5 more ways to practise mental wellness in (about) a minuteSunday, September 26, 2021
By MARSHA J GOODEN
IT was the end of class in my early days lecturing and, as usual, I felt overwhelmed with the students' loud chatter as they moved to their next activity or those coming to me for clarification about something. Enough was enough. I decided that we should replace this frenzy with a state of calmness and mental clarity. I was well aware that, as mentioned in my previous article, mental self-care can be practised in a simple activity or what I dubbed a mindful minute. It helps us to think, feel and behave more adaptively with the bonus that it can be practised anywhere and anytime with no one else even knowing.
Here are five more ideas for a mindful minute:
1. Gratitude – Gratitude increases happiness, empathy and reduces envy and aggression. It can even change your perspective of a current situation. One way to do this is by focusing on each gratitude point for a few seconds before moving to the next. Your gratitude point may be your relationships, completing that project, or you not getting in an argument with that co-worker who annoys you. Do this as you breathe slowly for 60 seconds and bask in your gifts.
2. Sing a song – As simple as this may sound, singing has several benefits such as elevating our mood and releasing endorphins or 'feel-good' hormones which reduce stress. Even if you specialise in singing in the shower, it doesn't matter (no one's grading you!). There are even more benefits when you sing in a group; this is a great mindful minute exercise you can use to end a class or meeting.

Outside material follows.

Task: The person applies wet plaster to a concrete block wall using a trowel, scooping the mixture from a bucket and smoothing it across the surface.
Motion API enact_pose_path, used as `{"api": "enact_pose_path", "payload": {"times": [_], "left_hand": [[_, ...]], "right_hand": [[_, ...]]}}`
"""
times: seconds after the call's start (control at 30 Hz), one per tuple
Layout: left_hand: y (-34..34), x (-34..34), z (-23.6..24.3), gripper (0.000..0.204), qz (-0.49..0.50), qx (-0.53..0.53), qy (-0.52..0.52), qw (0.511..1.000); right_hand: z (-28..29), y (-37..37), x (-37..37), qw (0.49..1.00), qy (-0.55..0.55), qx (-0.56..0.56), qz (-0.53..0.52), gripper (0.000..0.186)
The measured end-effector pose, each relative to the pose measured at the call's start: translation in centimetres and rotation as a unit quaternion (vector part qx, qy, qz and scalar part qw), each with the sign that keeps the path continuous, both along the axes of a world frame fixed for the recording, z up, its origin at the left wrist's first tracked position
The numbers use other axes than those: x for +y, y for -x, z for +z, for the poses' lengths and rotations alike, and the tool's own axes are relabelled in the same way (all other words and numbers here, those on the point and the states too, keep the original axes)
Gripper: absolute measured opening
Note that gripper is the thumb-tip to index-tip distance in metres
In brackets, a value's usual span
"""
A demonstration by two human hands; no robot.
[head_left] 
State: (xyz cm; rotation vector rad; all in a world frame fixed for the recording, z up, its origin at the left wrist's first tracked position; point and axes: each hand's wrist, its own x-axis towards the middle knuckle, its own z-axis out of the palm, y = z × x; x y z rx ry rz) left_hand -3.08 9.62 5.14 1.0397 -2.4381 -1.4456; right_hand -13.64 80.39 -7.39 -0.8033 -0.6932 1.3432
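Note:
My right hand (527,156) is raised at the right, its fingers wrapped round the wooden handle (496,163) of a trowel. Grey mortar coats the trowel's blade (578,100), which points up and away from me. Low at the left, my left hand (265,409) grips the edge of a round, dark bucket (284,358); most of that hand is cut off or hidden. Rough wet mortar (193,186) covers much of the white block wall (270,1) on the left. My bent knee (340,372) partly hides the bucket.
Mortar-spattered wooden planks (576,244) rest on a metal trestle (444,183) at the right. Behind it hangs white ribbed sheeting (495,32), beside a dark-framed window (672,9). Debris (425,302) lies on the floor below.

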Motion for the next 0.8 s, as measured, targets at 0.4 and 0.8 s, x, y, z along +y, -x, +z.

3. Reflect on your personal strengths – Some time ago, my former therapist asked me to list as many positive and negative aspects of myself as I could. Listing the negatives was a breeze, but searching for strengths produced a much shorter list! Deliberately reflecting on your strengths increases your sense of motivation, self-confidence, and ability to achieve your goals. Your strength could be anything from your sense of humour, resilience, caring nature, or leadership skills. I find this particularly powerful in setting a positive mindset when my students feel stressed with their workload. You may not realise, but you're stronger than you think, so take a minute, focus and name your strengths.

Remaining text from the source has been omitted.